Local governments spearheaded a construction boom under a 4 trillion yuan stimulus program started in November 2008 after global credit markets seized in the wake of the collapse of Lehman Brothers Holding Inc. in September that year.

Backing Down
Property became the pillar industry in most second- and third-tier cities than in Beijing and Shanghai, which have more diversified industries and are considered more affluent, according to Mizuho Securities Asia Ltd.

“Desperate diseases require desperate remedies,” said Shen Jian-guang, a Hong Kong-based economist at Mizuho Securities. “Had the government not introduce the nationwide property tightening, it would be hard to control the risks of asset bubbles. But today smaller cities are feeling the bigger impact from the policies.”

First-tier cities include wealthier Shanghai, Beijing, and Guangzhou and Shenzhen in southern China, according to the statistics bureau. The second tier includes provincial capitals and the third includes smaller cities.

Wuhu in Anhui province had planned to waive a deed tax and subsidize some purchases, becoming the first Chinese city this year to signal its intention to ease property measures. The decision was halted three days after the Feb. 9 announcement, in a move reminiscent of Foshan, in the south, which in October shelved plans to ease limits on home purchases one day after its announcement.

‘A Blind Eye’
China’s home prices in January recorded their worst performance in at least a year, with none of the 70 cities monitored by the government posting month-on-month gains. China stopped releasing national average property prices in favor of individual cities in January 2011.

The eastern city of Wenzhou posted the biggest drop, with home prices declining 7.6 percent in January from the same period last year, according to the statistics bureau. A credit squeeze on smaller businesses in the city prompted a visit and pledge of financial aid from Wen in October.
There are signs the central government may be allowing some modest forms of property curbs relaxation. It “turned a blind eye” in the case of Zhongshan and Chongqing’s “policy fine- tuning,” according to CIMB-GK Securities Research Pte.

Mild Easing Allowed
“Local government officials are trying to read the mind of the central authority,” said Johnson Hu, a Hong Kong-based property analyst at CIMB-GK. “It seems cautious, mild easing moves are allowed, while drastic relaxations are likely to be called off.”

Major Chinese cities also are attempting some form of easing. Shanghai on Feb. 22 reiterated its property curbs remain in place after a newspaper affiliated with the state-run Xinhua news agency reported the city will tweak its definition of locals to allow a broader pool of people to buy second homes.

Shanghai stated yesterday that the definition of locals excludes residence permit holders. That would leave out 671,000 in the city of 20 million who were issued residence permits as of March 2009, China Business News reported.

The measure tracking property stocks on the benchmark Shanghai Composite Index (SHCOMP) fell 3 percent at the close, the most in three months.
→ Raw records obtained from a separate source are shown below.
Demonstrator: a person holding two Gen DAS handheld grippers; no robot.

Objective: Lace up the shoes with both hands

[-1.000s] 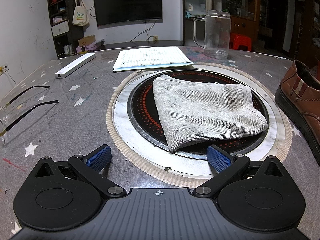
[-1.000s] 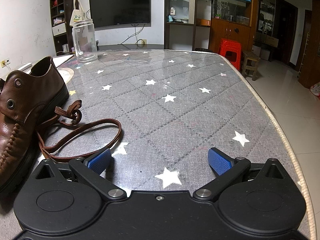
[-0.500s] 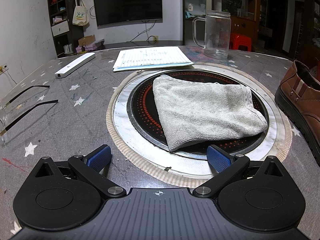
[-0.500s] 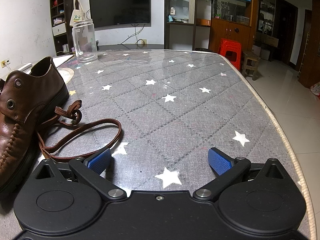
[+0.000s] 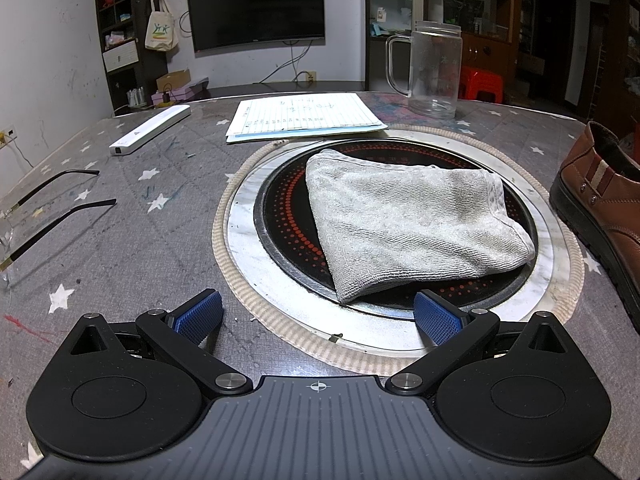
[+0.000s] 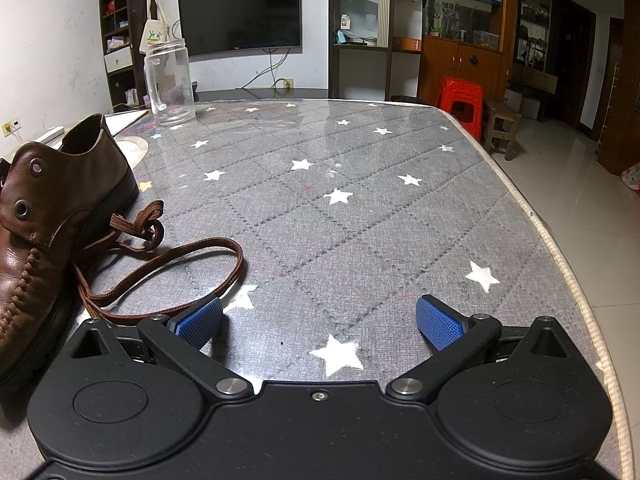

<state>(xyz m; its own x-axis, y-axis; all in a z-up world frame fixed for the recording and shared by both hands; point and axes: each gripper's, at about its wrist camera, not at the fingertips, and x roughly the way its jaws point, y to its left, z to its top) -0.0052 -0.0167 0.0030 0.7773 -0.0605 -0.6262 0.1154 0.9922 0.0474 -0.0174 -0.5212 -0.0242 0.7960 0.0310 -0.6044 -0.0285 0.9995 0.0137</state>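
Note:
A brown leather shoe (image 6: pixel 44 216) stands at the left edge of the right wrist view, two empty metal eyelets showing on its side. Its brown lace (image 6: pixel 168 260) lies in loose loops on the table beside it. My right gripper (image 6: pixel 320 320) rests low on the table, open and empty, its left blue pad (image 6: pixel 198 320) just short of the lace loop. The same shoe (image 5: pixel 600 208) shows heel-first at the right edge of the left wrist view. My left gripper (image 5: pixel 318 316) is open and empty, well left of the shoe, in front of the round hob.
A grey folded cloth (image 5: pixel 408 224) lies on a round black hob (image 5: pixel 288 216) set in the table. Papers (image 5: pixel 304 116), a clear jug (image 5: pixel 434 68), a white bar (image 5: pixel 150 130) and glasses (image 5: pixel 44 208) lie around. The table's right edge (image 6: pixel 560 256) drops to the floor.

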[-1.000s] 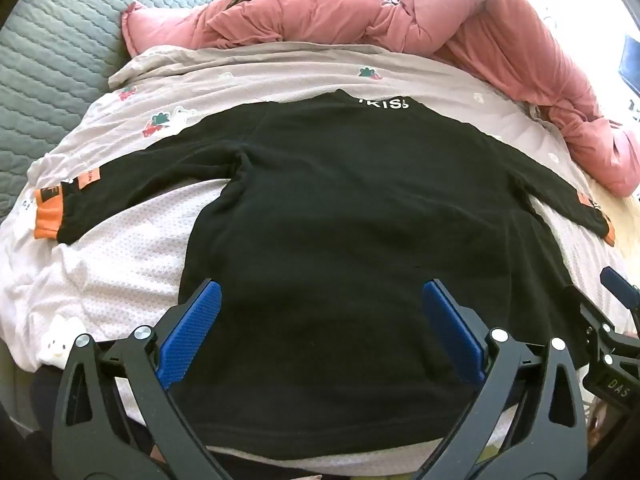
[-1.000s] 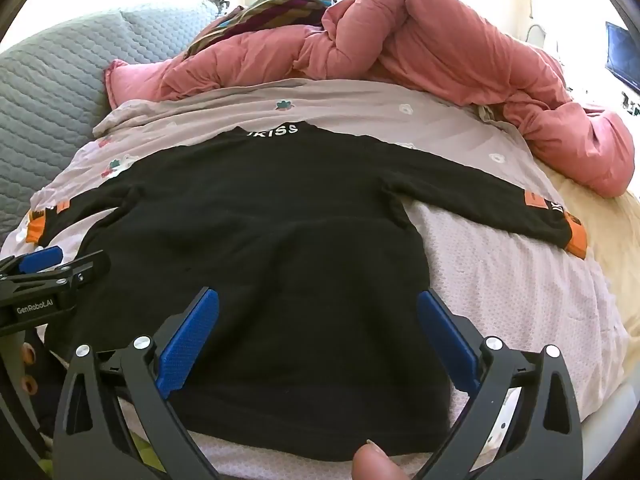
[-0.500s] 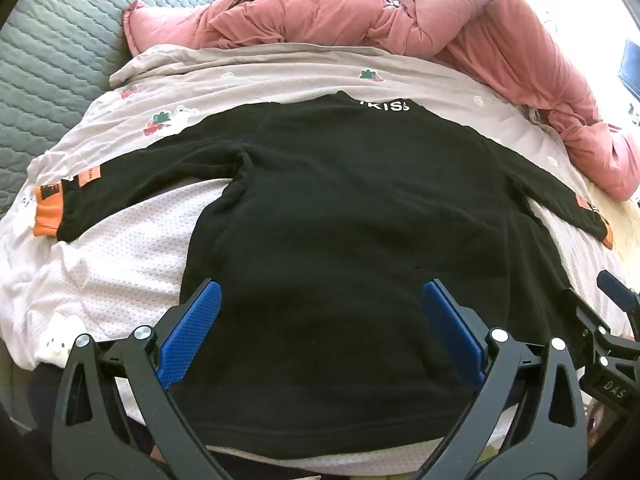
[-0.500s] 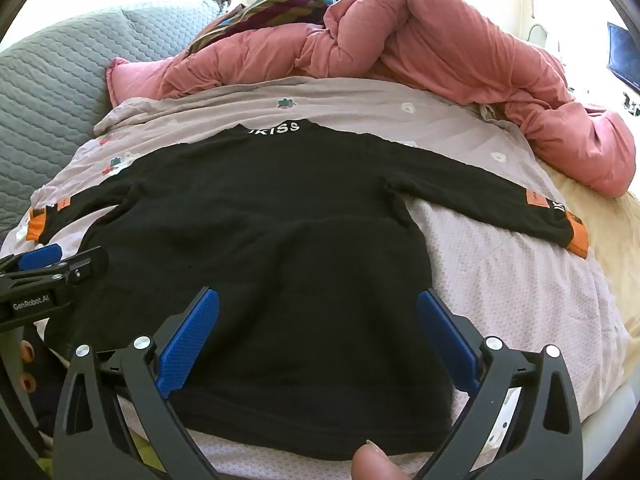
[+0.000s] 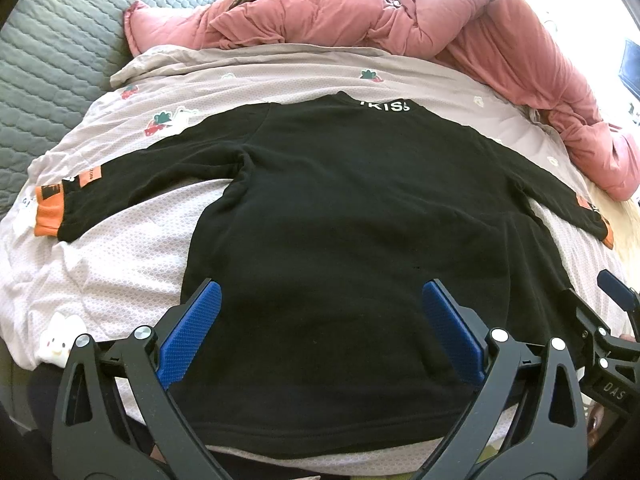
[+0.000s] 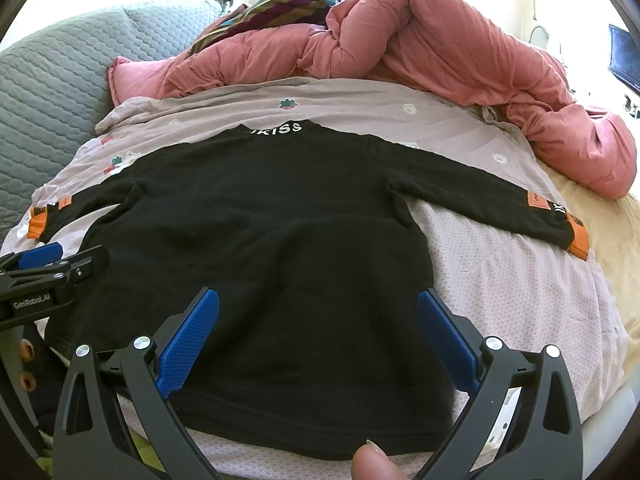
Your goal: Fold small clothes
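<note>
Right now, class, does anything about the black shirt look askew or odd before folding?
Nothing stands out: the black shirt lies flat, sleeves spread, hem nearest both open tools; only small wrinkles at its armpits.

a small black long-sleeved top (image 5: 352, 240) (image 6: 272, 248) lies spread flat on the bed, hem toward the cameras and neckband at the far end, where white letters read "kiss". both sleeves are stretched out sideways and slant slightly toward the hem. each sleeve ends in an orange cuff with an orange patch just above it, and the fabric shows few wrinkles.
</note>
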Motion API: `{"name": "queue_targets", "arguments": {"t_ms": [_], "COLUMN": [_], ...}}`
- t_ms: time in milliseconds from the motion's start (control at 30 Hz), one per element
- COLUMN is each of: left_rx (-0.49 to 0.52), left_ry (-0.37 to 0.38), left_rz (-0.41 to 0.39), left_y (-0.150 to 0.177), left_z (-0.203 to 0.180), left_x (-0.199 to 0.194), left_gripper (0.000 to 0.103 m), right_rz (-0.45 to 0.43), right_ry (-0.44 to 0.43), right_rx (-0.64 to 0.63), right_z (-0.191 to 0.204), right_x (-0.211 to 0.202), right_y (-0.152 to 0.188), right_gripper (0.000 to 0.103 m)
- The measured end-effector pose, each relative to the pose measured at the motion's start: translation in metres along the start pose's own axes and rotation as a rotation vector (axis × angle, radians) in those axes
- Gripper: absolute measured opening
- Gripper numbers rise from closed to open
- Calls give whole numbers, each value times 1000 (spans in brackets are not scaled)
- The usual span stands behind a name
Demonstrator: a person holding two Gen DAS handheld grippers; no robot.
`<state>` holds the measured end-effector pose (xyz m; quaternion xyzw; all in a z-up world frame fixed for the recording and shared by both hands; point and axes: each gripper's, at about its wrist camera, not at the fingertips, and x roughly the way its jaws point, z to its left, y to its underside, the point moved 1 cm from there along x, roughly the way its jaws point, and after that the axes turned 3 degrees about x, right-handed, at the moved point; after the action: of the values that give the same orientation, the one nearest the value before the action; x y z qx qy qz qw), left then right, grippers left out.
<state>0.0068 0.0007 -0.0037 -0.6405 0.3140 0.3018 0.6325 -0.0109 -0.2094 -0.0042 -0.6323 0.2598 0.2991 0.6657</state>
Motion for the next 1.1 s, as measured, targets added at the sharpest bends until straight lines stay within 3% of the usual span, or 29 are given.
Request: {"name": "queue_targets", "arguments": {"t_ms": [1100], "left_rx": [10], "left_ry": [-4], "left_rz": [9], "left_y": [3], "left_z": [12], "left_x": [-3], "left_gripper": [94], "right_rz": [0], "right_ry": [-2], "right_rx": [-5], "right_z": [3], "right_x": [3], "right_y": [-1], "right_gripper": [99]}}
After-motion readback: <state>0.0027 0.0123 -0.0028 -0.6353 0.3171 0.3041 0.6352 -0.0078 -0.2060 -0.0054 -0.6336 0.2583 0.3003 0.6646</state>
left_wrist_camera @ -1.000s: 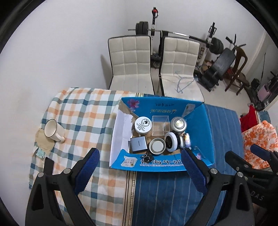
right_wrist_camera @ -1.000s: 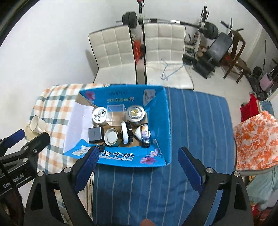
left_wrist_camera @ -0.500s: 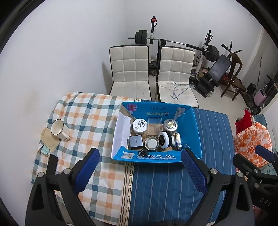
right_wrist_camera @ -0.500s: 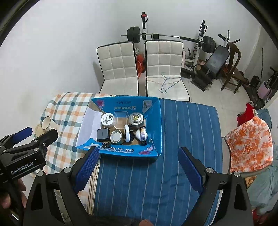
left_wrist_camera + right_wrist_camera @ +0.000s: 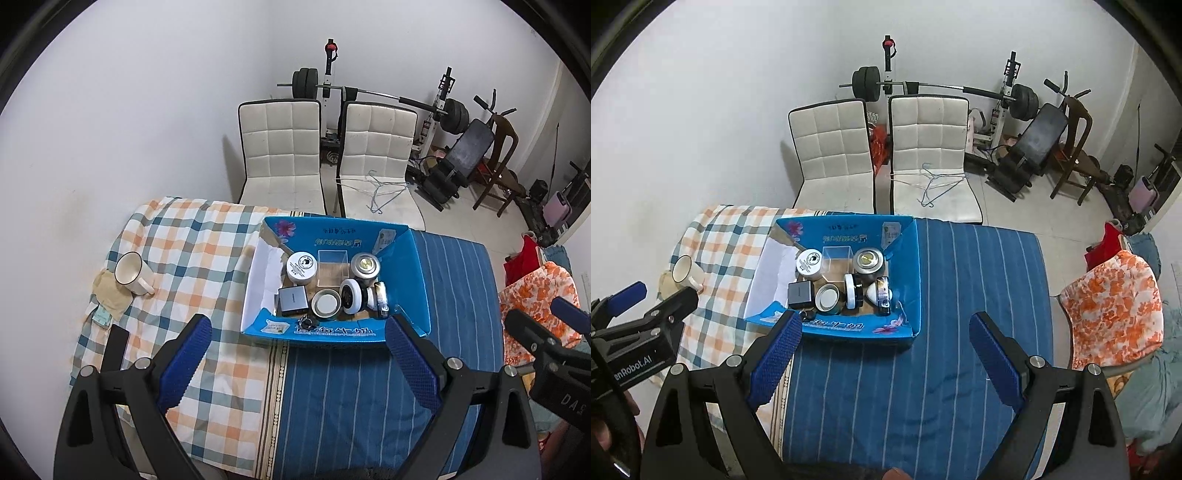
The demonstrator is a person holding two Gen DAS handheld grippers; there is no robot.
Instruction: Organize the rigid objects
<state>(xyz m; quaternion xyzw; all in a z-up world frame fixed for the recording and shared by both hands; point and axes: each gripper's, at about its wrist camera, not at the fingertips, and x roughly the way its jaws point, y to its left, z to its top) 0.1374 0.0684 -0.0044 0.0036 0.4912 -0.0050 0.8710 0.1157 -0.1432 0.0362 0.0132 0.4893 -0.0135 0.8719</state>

China Vanke Co. (000002), the biggest listed developer on mainland exchanges, declined 2.8 percent to 8.28 yuan in Shenzhen trading, while its biggest rival Poly Real Estate Group Co. slid 3.3 percent to 11.1 yuan in Shanghai.

No Major Policies
“It’s very unlikely for the housing ministry to make any major policy moves ahead of the NPC, while local governments just can’t wait,” said Peter Bai, a Beijing-based property analyst at China International Capital Corp., the country’s biggest investment bank. The jostling between local and central governments will last for at least half a year, he added.

China’s central bank cut the amount of cash that banks must set aside as reserves for the second time in three months on Feb. 18. It also pledged on Feb. 8 to ensure that “loan demand from first-home families” is met, echoing a housing ministry comment in December that it will prioritize loans for first-home buyers.

“The central government wants to retain control of this easing process; they don’t want each city going off and operating on its own level,” said CLSA’s Rothman. “They need to be convinced that they have enough evidence that policies have worked before they start relaxing them.”